Exercise -
The listing below begins with the first line you should copy; stop after the line containing "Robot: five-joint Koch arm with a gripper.", and drop every picture.

——————————

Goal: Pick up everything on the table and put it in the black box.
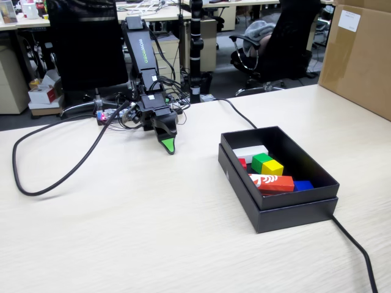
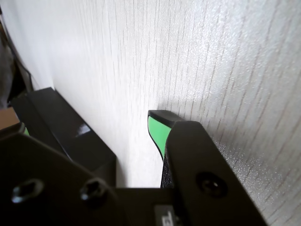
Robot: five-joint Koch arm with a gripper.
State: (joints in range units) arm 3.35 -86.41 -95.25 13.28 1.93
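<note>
In the fixed view the large tabletop of pale wood-grain laminate [image 1: 153, 232] lies bare of small objects; the shallow rectangular matte black cardboard box [image 1: 293, 210] sits to the right of the arm and already holds the goods. Inside it the small green cube [image 1: 261, 161] and the small yellow cube [image 1: 273, 166] sit touching each other, and the small red cube [image 1: 242, 163] peeks out just left of them, mostly hidden. A white block [image 1: 250, 151], a long red-and-white carton [image 1: 272, 182] and a blue block [image 1: 303, 185] share the box. By my reading the task is done — all three cubes are in, and nothing is left on the table to collect. The black hobby arm's gripper [image 1: 168, 145] hangs low with its green-padded tip just at the tabletop, well apart from the box, carrying nothing; from this side only one tip shows, so I cannot tell whether the jaws are apart or together. A thick black cable [image 1: 55, 177] loops across the table at left. In the wrist view one green-faced finger [image 2: 157, 134] rests close over the laminate, and the other jaw is lost in the dark mount, so the state stays undecided here too. This view gives the bare surface under the gripper — but the box appears only as a black corner at left, its contents unseen.
</note>
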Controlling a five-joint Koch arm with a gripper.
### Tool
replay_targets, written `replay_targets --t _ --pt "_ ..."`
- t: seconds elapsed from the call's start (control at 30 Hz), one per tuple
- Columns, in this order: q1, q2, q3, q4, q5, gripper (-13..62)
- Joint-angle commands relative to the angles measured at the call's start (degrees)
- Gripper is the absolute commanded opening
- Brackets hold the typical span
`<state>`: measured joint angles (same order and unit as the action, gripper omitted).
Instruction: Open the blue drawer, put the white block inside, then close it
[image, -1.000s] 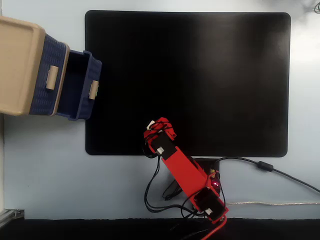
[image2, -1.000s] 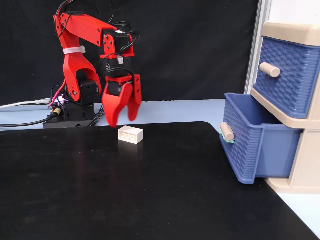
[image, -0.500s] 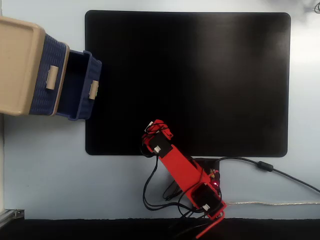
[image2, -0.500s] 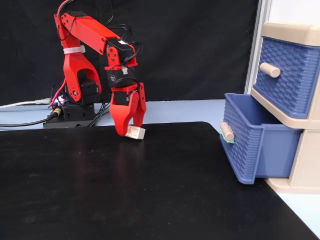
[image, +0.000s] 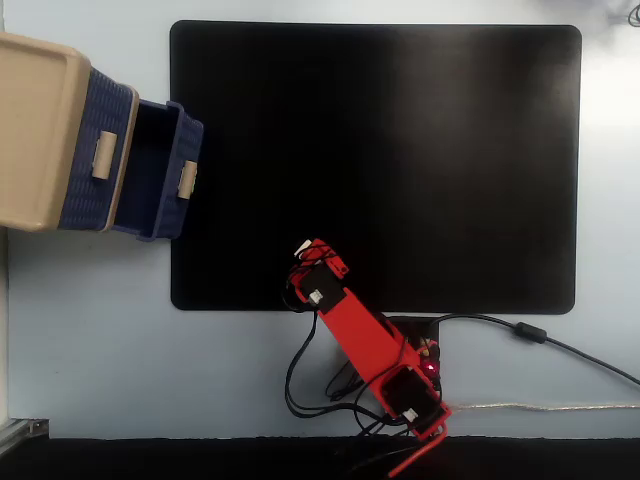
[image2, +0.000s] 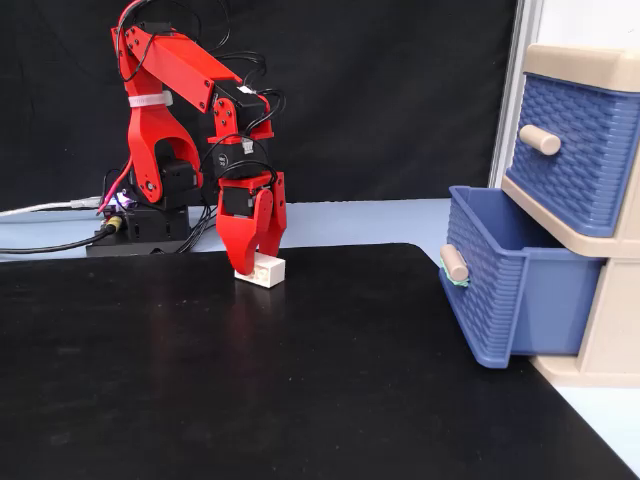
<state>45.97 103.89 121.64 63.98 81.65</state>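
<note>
In a fixed view the red gripper (image2: 257, 264) points straight down at the back edge of the black mat (image2: 300, 380). Its fingers are closed in on the white block (image2: 264, 272), which rests on the mat. From above, the arm's wrist covers the gripper (image: 312, 252) and the block is hidden. The blue drawer (image2: 500, 290) stands pulled open at the right with nothing visible inside, its beige handle (image2: 454, 264) facing the arm. In the top view the same drawer (image: 160, 170) juts out at the upper left.
The beige cabinet (image: 35, 130) holds a shut upper blue drawer (image2: 575, 150). The arm's base and cables (image2: 130, 225) sit behind the mat, and a black cable (image: 530, 333) runs off right. A black curtain backs the scene.
The gripper came down from above and left of the block, settled over it and narrowed its fingers on it. The drawer has stayed open and still.
</note>
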Motion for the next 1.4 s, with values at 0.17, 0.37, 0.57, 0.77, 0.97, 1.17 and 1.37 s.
replay_targets --t 0.17,0.37,0.57,0.77,0.97,1.17,1.37 --pt "5.5 7.7 -0.3 1.8 1.4 -8.1" --pt "7.5 17.0 -13.3 7.9 13.6 -8.2" --pt "-0.3 7.2 -38.8 7.2 57.0 -8.1" --pt "-9.6 -17.7 -68.6 5.2 79.2 -8.1" --pt "-11.2 -37.5 -92.1 5.4 80.3 -8.1" --pt "-11.9 -47.1 -103.8 5.3 79.7 -0.8" --pt "-11.9 -46.2 -105.3 7.0 79.9 33.6"
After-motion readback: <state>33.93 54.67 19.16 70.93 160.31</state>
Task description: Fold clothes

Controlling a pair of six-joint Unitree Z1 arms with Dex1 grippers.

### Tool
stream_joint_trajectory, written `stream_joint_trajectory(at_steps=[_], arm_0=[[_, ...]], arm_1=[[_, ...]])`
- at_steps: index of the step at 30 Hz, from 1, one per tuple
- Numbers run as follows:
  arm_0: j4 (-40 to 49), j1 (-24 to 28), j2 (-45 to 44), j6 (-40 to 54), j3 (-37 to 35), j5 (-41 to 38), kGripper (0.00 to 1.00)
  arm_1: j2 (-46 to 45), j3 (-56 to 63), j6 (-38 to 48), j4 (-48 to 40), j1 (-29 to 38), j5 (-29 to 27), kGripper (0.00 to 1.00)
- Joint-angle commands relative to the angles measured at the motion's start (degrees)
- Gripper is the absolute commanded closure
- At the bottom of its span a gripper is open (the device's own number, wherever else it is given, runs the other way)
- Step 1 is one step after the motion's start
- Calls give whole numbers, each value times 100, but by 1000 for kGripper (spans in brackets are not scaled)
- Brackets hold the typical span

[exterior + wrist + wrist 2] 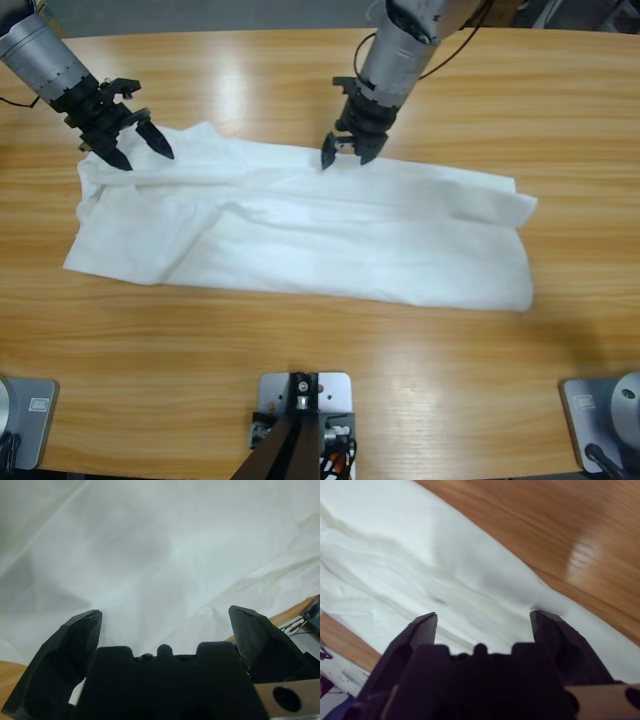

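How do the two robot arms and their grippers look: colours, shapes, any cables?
Both arms are silver-grey cylinders ending in black grippers. Each gripper has a blocky black body and two thick, pointed black jaws. The left gripper sits on a ribbed silver forearm; the right gripper hangs from a broader silver forearm with a thin black cable running beside it.

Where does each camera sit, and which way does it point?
High: fixed above the table, looking down on the T-shirt; shows both arms, left gripper and right gripper.
Left wrist: on the left arm, facing the T-shirt; own open jaws show.
Right wrist: on the right arm, facing the T-shirt's edge and table; own open jaws show.
All share the T-shirt.
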Motion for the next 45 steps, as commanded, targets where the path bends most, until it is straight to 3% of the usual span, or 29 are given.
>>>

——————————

Written answer -
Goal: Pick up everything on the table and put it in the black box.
Robot: five-joint Koch arm with a gripper.

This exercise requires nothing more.